• **TASK**
Restate each of the lines below word for word and drop every picture.

• **DATASET CONTENT**
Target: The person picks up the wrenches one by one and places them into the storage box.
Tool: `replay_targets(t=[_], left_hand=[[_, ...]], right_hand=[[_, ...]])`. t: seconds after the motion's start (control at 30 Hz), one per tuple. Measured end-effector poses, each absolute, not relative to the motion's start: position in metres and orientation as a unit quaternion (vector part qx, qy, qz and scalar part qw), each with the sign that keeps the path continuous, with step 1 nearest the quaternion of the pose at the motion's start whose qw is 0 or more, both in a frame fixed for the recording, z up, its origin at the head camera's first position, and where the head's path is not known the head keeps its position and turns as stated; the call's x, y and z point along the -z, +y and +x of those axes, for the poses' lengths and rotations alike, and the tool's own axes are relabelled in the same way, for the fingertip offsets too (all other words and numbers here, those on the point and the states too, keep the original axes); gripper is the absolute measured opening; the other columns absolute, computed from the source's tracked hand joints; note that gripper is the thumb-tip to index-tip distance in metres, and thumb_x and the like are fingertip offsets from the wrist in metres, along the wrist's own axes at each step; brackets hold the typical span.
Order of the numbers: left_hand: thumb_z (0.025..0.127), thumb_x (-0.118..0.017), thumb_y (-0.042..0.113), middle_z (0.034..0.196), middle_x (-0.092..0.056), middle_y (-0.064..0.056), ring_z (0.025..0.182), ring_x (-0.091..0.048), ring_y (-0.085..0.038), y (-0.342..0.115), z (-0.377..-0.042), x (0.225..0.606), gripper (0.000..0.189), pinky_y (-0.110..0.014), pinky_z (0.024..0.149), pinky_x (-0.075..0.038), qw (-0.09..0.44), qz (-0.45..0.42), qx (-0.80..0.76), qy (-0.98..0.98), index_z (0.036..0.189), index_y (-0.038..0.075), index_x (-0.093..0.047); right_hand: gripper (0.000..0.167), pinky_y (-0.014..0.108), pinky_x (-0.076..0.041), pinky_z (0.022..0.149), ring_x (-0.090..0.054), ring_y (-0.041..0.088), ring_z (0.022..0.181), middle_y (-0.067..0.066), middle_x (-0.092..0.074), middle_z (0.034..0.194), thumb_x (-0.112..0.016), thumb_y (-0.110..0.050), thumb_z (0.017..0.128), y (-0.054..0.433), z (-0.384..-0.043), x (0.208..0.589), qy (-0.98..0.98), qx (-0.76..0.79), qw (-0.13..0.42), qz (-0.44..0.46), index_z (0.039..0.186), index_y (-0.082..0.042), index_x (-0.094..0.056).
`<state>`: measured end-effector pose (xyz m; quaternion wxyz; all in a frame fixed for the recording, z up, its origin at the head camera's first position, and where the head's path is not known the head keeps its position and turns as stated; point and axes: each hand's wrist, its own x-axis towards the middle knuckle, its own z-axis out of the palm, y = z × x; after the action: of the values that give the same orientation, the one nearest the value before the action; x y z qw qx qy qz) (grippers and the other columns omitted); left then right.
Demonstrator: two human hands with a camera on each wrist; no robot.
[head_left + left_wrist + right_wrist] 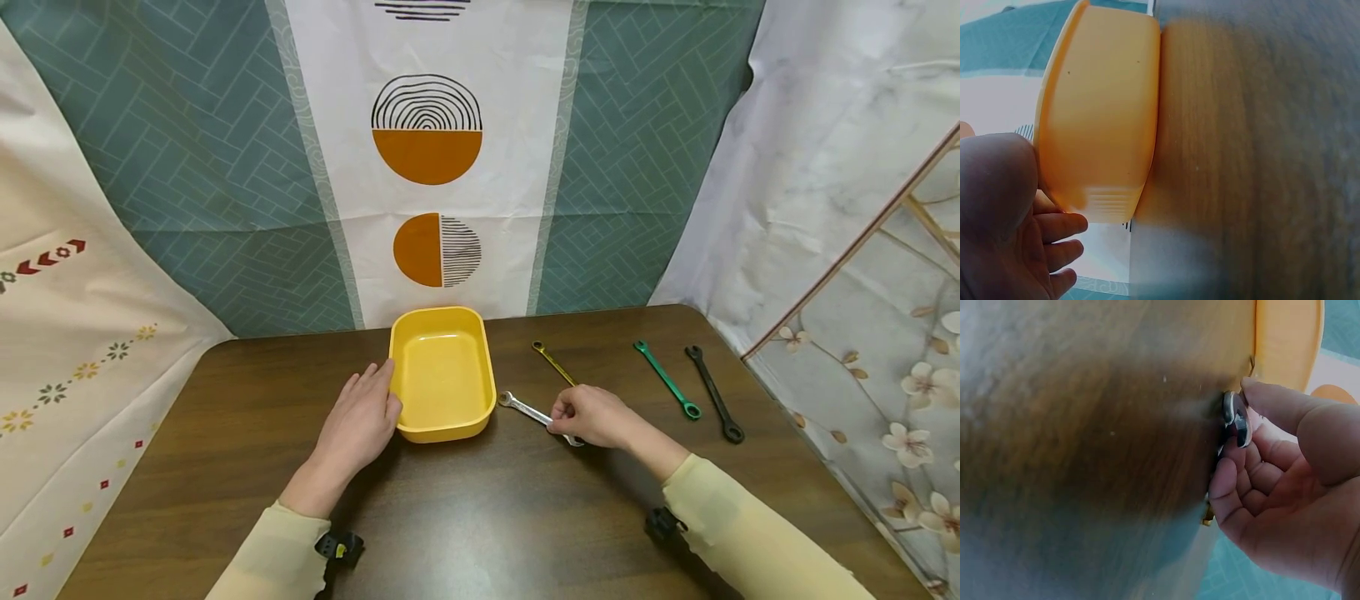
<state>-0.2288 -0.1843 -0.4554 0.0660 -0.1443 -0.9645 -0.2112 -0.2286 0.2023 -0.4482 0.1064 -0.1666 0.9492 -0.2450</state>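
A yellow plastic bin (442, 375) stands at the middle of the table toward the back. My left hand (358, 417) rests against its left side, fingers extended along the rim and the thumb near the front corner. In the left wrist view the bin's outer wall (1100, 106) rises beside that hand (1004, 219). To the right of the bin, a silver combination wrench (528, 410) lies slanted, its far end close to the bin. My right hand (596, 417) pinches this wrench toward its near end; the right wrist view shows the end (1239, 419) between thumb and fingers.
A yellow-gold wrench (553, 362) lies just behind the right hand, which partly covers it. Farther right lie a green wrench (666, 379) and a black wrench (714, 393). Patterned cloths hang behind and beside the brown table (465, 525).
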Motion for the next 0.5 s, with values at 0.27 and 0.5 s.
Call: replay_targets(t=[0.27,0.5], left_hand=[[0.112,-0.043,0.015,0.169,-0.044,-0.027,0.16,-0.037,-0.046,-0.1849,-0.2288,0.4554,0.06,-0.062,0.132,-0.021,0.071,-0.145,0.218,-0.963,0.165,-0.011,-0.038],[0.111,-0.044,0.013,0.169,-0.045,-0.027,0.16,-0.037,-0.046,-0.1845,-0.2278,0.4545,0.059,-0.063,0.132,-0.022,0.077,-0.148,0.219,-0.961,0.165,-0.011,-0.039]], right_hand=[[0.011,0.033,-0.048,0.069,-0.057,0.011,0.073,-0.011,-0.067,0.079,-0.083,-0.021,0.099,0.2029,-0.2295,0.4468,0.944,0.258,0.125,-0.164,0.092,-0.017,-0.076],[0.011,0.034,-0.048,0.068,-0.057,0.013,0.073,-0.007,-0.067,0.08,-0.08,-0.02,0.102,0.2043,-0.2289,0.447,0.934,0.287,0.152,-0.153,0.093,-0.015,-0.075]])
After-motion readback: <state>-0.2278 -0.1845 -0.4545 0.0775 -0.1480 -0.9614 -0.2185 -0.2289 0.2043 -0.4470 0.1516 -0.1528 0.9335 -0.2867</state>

• **ANSWER BELOW**
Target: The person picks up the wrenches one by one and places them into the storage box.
Tool: `replay_targets(t=[_], left_hand=[[_, ...]], right_hand=[[_, ...]])`. t: seconds after the motion's start (control at 30 Hz), one per tuple. Measured end-effector poses, each absolute, not relative to the motion's start: position in metres and orientation as a unit quaternion (vector part qx, qy, qz and scalar part qw), each with the sign that keeps the path continuous, with step 1 nearest the quaternion of the pose at the motion's start whose qw is 0 or more, both in a frame fixed for the recording, z up, its origin at the head camera's first position, and where the head's path is not known the head keeps its position and turns as stated; the call's x, y and z point along the -z, +y and +x of those axes, for the poses' lengths and rotations alike, and the tool's own axes are relabelled in the same way, for the fingertip offsets too (all other words and numbers here, those on the point and the states too, keep the original axes); gripper is the absolute measured opening; the other columns absolute, computed from the source's tracked hand joints; note that gripper is the thumb-tip to index-tip distance in metres, and thumb_x and the like are fingertip offsets from the wrist in metres, along the wrist's own axes at each step; brackets hold the typical span.
Order of the numbers: left_hand: thumb_z (0.025..0.127), thumb_x (-0.118..0.017), thumb_y (-0.042..0.113), middle_z (0.034..0.196), middle_x (-0.092..0.056), middle_y (-0.064..0.056), ring_z (0.025..0.182), ring_x (-0.091..0.048), ring_y (-0.085..0.038), y (-0.342..0.115), z (-0.377..-0.042), x (0.225..0.606), gripper (0.000..0.189), pinky_y (-0.110..0.014), pinky_z (0.024..0.149), pinky_x (-0.075..0.038), qw (-0.09..0.44), qz (-0.45..0.42), qx (-0.80..0.76), qy (-0.98..0.98), index_z (0.036..0.189), index_y (-0.038..0.075), index_x (-0.093..0.047); right_hand: gripper (0.000..0.167), pinky_y (-0.014..0.108), pinky_x (-0.076..0.041), pinky_z (0.022..0.149), ring_x (-0.090..0.054), ring_y (-0.041..0.088), ring_z (0.022..0.181), middle_y (-0.067..0.066), middle_x (-0.092..0.074), middle_z (0.034..0.194), thumb_x (-0.112..0.016), thumb_y (-0.110..0.050), thumb_z (0.017..0.128), y (-0.054..0.433), z (-0.384..-0.043), x (0.208..0.589), qy (-0.98..0.98), qx (-0.76..0.79), qw (-0.13..0.42), qz (-0.44..0.46), index_z (0.039..0.186), index_y (-0.082..0.042), index_x (-0.094..0.056).
`<state>`: measured end-effector pose (xyz m; quaternion wxyz; all in a frame fixed for the recording, z up, its origin at the head camera's first position, and where the head's path is not known the head keeps its position and turns as stated; point and axes: each hand's wrist, its own x-axis towards the middle knuckle, its own z-axis out of the palm, y = z × x; after the action: of the values that give the same orientation, the one nearest the value before the action; x y z qw qx qy qz) (grippers and the other columns omitted); left then right.
Demonstrator: two human hands with a camera on each wrist; no robot.
[head_left + left_wrist + right_wrist] 
<state>-0.2288 -0.1843 -0.4554 0.0660 -0.1443 -0.9645 -0.2112 -0.2286 0.2023 -0.4482 0.1064 -0.1666 0.9492 -0.2450</state>
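A yellow plastic bin (442, 375) stands at the middle of the table toward the back. My left hand (358, 417) rests against its left side, fingers extended along the rim and the thumb near the front corner. In the left wrist view the bin's outer wall (1100, 106) rises beside that hand (1004, 219). To the right of the bin, a silver combination wrench (528, 410) lies slanted, its far end close to the bin. My right hand (596, 417) pinches this wrench toward its near end; the right wrist view shows the end (1239, 419) between thumb and fingers.
A yellow-gold wrench (553, 362) lies just behind the right hand, which partly covers it. Farther right lie a green wrench (666, 379) and a black wrench (714, 393). Patterned cloths hang behind and beside the brown table (465, 525).
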Motion for the next 0.5 s, with values at 0.27 and 0.5 s.
Call: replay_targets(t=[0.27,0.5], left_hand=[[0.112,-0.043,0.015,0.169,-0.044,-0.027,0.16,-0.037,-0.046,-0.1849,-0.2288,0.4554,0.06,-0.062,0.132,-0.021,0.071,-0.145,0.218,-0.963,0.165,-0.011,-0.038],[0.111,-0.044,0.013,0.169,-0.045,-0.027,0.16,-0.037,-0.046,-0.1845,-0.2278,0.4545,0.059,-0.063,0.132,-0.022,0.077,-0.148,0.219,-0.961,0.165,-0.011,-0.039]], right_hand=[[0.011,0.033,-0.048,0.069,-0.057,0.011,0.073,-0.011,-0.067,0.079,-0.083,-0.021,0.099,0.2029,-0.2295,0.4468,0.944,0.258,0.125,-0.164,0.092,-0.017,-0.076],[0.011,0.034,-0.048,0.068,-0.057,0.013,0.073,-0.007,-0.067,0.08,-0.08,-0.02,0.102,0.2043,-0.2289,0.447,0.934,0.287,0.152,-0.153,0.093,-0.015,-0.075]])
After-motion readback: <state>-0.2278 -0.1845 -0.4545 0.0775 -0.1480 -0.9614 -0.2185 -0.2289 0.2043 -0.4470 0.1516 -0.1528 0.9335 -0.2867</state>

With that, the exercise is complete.